** Opening EXERCISE DATA block **

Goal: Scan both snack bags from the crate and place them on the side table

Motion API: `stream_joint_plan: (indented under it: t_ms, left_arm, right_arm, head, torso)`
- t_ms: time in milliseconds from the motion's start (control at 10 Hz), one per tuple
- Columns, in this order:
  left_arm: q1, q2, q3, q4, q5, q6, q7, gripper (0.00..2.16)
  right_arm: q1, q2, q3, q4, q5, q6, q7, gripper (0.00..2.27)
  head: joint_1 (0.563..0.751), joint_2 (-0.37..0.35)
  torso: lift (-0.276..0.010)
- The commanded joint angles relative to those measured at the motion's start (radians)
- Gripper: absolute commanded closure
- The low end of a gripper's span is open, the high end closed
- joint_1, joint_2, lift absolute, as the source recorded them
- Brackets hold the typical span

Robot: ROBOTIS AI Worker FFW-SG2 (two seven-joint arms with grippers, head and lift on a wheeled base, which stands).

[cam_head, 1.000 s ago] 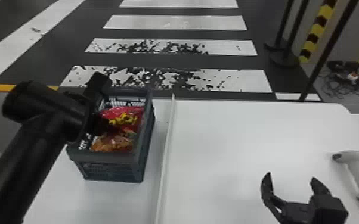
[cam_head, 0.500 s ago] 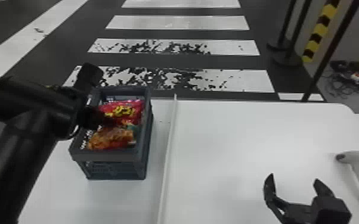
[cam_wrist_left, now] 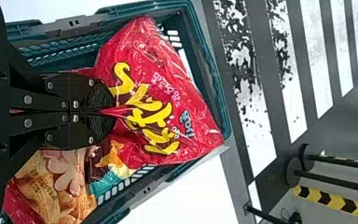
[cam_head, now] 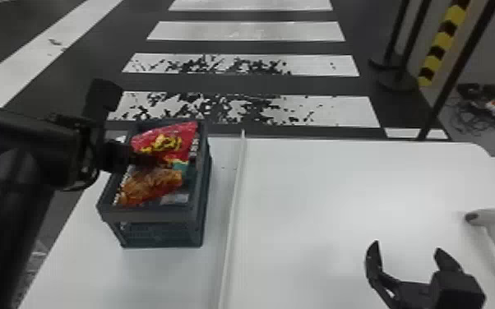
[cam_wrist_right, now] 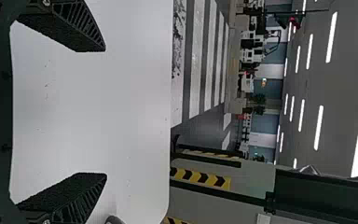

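Red bag (cam_wrist_left: 161, 91) — yellow lettering (cam_wrist_left: 150, 116), apparently a name.

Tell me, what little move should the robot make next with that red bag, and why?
Probably a slow lift straight up: the left gripper is shut on a fold of the red bag, which sits in the crate. Going gently seems wise, since a corner of the bag reaches the crate's rim and the orange bag lies close by.

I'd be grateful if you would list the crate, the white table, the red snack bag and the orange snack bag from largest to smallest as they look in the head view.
1. White table
2. Crate
Red snack bag and orange snack bag: too alike to rank.
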Motion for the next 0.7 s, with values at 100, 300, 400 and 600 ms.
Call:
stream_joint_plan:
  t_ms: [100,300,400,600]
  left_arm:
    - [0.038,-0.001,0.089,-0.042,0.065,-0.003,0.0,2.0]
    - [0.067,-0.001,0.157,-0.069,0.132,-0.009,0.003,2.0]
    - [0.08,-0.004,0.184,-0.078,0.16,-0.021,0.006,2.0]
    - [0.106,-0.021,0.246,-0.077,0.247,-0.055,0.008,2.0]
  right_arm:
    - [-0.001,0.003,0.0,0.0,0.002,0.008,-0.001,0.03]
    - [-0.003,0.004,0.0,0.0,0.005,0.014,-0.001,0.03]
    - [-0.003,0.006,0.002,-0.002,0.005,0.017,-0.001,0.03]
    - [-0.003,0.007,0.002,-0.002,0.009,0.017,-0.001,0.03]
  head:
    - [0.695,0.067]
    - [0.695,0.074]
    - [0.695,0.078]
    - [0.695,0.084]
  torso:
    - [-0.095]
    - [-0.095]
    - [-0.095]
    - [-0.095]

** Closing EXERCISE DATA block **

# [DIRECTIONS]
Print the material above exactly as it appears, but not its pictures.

# [SOLVED EXERCISE]
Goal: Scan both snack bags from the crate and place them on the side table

Motion API: `stream_joint_plan: (indented under it: t_ms, left_arm, right_arm, head, torso)`
- t_ms: time in milliseconds from the motion's start (control at 10 Hz), one per tuple
- Columns, in this order:
  left_arm: q1, q2, q3, q4, q5, q6, q7, gripper (0.00..2.16)
  right_arm: q1, q2, q3, q4, q5, q6, q7, gripper (0.00..2.27)
  head: joint_1 (0.563..0.751), joint_2 (-0.37..0.35)
  torso: lift (-0.276..0.010)
- The commanded joint angles relative to those measured at the motion's start (radians)
- Gripper: absolute commanded closure
- The low end of a gripper's span is open, the high end closed
- joint_1, joint_2, lift absolute, as the source recorded them
- Brackets hold the typical span

Robot: ROBOTIS AI Worker FFW-SG2 (two seven-joint arms with grippers, head and lift on a wheeled base, which stands).

[cam_head, 1.000 s ago] 
[cam_head, 0.500 s ago] 
[cam_wrist_left, now] 
[cam_head, now] 
[cam_wrist_right, now] 

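Red bag (cam_wrist_left: 161, 91) — yellow lettering (cam_wrist_left: 150, 116), apparently a name.

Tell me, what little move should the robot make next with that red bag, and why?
Probably a slow lift straight up: the left gripper is shut on a fold of the red bag, which sits in the crate. Going gently seems wise, since a corner of the bag reaches the crate's rim and the orange bag lies close by.

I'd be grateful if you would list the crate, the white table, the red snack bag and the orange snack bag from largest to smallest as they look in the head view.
1. White table
2. Crate
Red snack bag and orange snack bag: too alike to rank.
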Motion for the next 0.7 s, with values at 100, 300, 400 and 600 ms.
Call:
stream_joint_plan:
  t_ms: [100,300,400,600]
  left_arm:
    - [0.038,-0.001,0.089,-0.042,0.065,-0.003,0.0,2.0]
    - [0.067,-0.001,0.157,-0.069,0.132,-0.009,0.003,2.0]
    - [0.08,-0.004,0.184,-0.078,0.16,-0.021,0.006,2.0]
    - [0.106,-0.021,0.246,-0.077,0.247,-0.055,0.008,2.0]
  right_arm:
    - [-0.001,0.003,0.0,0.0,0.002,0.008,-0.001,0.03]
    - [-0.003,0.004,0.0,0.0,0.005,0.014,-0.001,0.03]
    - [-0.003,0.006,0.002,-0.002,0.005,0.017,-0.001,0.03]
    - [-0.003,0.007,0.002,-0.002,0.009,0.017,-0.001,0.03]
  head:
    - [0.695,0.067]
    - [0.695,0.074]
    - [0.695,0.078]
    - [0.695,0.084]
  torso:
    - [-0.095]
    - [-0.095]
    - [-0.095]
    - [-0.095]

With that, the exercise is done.